Tuesday, 22 October 2013 Gary

Gary blogs about his experience of PTSD, which developed after surgery.

You can find Gary on Twitter @mentellhealth.

I have Post traumatic stress disorder.  When I speak to people and tell them I have PTSD, their usual response is "Oh, have you been in the army?"  I haven't.  I wish I could say I developed this condition through a far more heroic way of life, but I can't.  

The truth is I became seriously ill a few years ago and ended up having emergency surgery. This resulted in me waking up in the High Dependency unit of my local hospital with wires coming out of me from every angle and a colostomy bag attached to me.

Although, with the amount of morphine I was on, I didn't know much about it.  My downward spiral through mental health started that day, of course I didn't know that at the time.  I went from being at home with my wife and newborn son, albeit in agony, to life-threatening surgery in the space of 72 hours.  What a weekend that was!

The fact is I didn't cope with the bag very well at all.  I was embarrassed to talk about it, ashamed to feel it, horrified to see it beneath my ever-increasing layers of clothes vainly trying to cover it and I was disgusted to change it.  The whole thing felt like a bad dream but unfortunately it wasn't.  Those were still to come.

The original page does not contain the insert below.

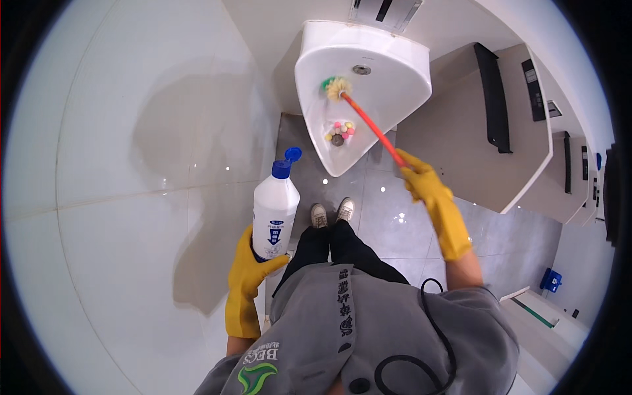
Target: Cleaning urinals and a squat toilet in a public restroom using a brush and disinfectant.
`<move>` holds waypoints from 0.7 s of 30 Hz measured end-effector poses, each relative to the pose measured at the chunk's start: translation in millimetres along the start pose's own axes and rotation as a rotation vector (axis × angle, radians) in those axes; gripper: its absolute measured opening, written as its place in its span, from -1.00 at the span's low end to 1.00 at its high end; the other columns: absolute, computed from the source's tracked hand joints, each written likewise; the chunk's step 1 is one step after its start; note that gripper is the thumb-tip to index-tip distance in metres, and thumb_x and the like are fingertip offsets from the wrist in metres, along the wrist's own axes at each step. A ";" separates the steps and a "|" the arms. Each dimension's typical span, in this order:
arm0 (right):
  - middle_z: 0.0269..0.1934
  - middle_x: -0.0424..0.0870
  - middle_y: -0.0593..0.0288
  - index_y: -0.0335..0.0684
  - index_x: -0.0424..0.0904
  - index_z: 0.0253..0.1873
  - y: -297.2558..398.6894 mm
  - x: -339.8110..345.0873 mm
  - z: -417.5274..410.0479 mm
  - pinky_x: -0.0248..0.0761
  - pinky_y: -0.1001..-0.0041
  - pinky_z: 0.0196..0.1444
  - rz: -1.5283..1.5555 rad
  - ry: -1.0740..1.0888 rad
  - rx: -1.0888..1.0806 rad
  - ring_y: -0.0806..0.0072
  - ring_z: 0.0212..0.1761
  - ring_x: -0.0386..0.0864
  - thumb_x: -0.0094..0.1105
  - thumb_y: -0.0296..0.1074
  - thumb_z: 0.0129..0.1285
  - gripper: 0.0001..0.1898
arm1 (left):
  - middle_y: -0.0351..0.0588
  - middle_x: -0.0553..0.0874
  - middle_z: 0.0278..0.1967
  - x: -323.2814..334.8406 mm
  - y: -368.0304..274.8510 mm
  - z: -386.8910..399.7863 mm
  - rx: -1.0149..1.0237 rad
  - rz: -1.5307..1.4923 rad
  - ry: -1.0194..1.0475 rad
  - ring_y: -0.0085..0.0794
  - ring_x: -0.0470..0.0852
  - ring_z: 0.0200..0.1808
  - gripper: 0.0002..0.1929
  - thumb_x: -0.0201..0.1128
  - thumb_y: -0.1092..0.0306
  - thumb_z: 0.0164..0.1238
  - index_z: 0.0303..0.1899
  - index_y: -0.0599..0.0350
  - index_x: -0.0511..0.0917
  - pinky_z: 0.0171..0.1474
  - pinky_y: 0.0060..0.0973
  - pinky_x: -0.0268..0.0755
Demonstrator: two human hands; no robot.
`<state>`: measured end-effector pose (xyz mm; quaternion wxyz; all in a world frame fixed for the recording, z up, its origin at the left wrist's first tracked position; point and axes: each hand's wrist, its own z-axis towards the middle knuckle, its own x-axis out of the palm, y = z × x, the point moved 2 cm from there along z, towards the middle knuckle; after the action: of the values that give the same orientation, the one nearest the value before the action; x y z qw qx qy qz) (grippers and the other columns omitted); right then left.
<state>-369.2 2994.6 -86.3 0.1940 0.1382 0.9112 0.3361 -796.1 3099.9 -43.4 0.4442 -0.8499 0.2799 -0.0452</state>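
In a yellow rubber glove, my right hand (425, 181) grips the orange handle (371, 126) of a toilet brush. The brush's cream and green bristle head (336, 88) is against the inner back wall of a white urinal (395, 94), left of its round metal water outlet (362, 69). My left hand (254, 269), gloved the same way, holds a white cleaner bottle (276, 212) upright near its base. The bottle's blue cap (282, 169) is flipped up. Pink, yellow and white deodorizer balls (344, 129) lie around the dark drain (337, 140) in the urinal's bowl.
A white tiled wall (123, 148) rises close on my left. To the right, a pale partition panel (484, 123) carries a black strip (493, 96), with more panels beyond it. Above the urinal is a metal flush plate (385, 12). A blue object (551, 280) stands at the far right.
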 end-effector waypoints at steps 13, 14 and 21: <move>0.06 0.77 -0.12 0.30 0.23 0.63 -195.2 99.5 155.6 0.55 0.01 0.14 -0.927 0.065 0.118 -0.07 0.09 0.74 -0.13 -0.29 0.56 -0.41 | 0.15 0.63 0.26 -5.4 42.6 5.8 -0.186 0.072 0.008 -0.11 0.65 0.28 0.08 0.75 0.41 -0.23 0.47 0.28 0.35 0.32 -0.20 0.51; 0.06 0.77 -0.12 0.30 0.23 0.63 -189.2 88.6 150.1 0.55 0.01 0.14 -0.934 0.072 0.118 -0.07 0.09 0.74 -0.13 -0.29 0.56 -0.41 | 0.16 0.62 0.27 -5.8 43.2 6.6 -0.175 0.047 -0.003 -0.11 0.64 0.28 0.08 0.75 0.41 -0.23 0.48 0.28 0.35 0.32 -0.20 0.51; 0.04 0.77 -0.13 0.34 0.37 0.56 -111.1 110.8 209.1 0.57 0.03 0.08 -0.566 -0.099 0.140 -0.01 0.05 0.76 -0.13 -0.20 0.57 -0.48 | 0.16 0.62 0.26 0.7 36.6 10.0 -0.171 0.051 -0.038 -0.10 0.64 0.27 0.07 0.74 0.40 -0.19 0.49 0.28 0.34 0.34 -0.21 0.49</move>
<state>-387.6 3072.0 -335.3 0.3141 -0.0923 0.9239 0.1980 -808.3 3090.4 -78.1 0.3761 -0.8780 0.2960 0.0065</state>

The next few years were incredibly tough for me and my family.  I had the bag for about a year before another operation removed it; but not before the damage, both physically and mentally, were done.  I had slowly, gradually, progressively gone from being an extrovert, a joker, the quintessential 'life-and-soul' to a prisoner of my own making.

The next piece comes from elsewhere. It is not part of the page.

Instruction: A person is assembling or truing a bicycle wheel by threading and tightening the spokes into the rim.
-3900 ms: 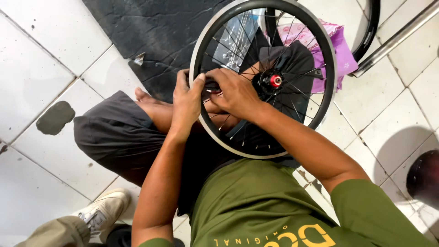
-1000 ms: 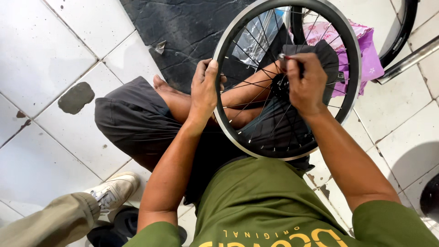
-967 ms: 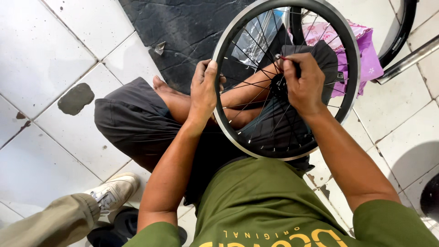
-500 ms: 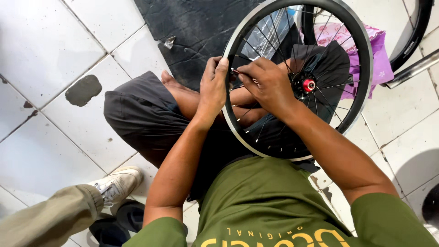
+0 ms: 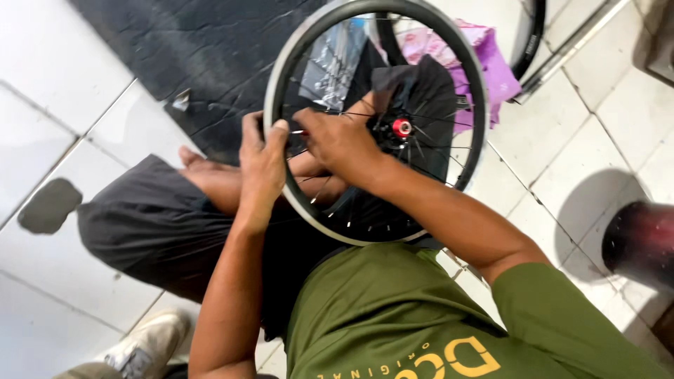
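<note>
Two hands on the bicycle wheel (image 5: 449, 105) propped on the lap: left hand (image 5: 261, 165) clamps the rim, right hand (image 5: 337, 140) pinches what looks like a spoke nipple beside it; next, another careful turn.

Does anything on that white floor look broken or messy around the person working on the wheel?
Yes. One white floor tile has a dark grey patch at the left, like a chipped or stained spot. A small scrap lies at the edge of the black mat. The wheel itself shows no visible damage.
</note>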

I would make excuses not to go to family events, to a point were they wouldn't even invite me.  I even developed a new nickname from my brother 'Grumpy'; he was only half-joking.  I'd go to work and try and be as 'me' as possible but even that had to change.  I turned down promotions because my self-confidence was gone.  I was self-pitying, angry, short-tempered, nasty and just horrible to live with.  The opposite of everything I'd always been.  

I wore the mask of normality to the outside world but behind closed doors, when I got home with those who really knew me, the deterioration had well and truly started.  In many ways, the times without the bag were even worse than having it.  It was once the bag had been removed that I started to have the flashbacks commonly associated with PTSD.  I could still feel it glued to my skin.  I could still smell it.  I could see its outline beneath my clothes.  It didn't even seem that strange to have those feelings, the sensations of an imaginary object.  Waking up thinking it had burst over me and the bed brought confusion, fear, anxiety; the distress was, literally, a nightmare.  Through the darkest times I kept it to all myself, alone in my head.  I was too proud, too embarrassed, too stupid to think I could keep dealing with it alone.  That was my first mistake, but not my last.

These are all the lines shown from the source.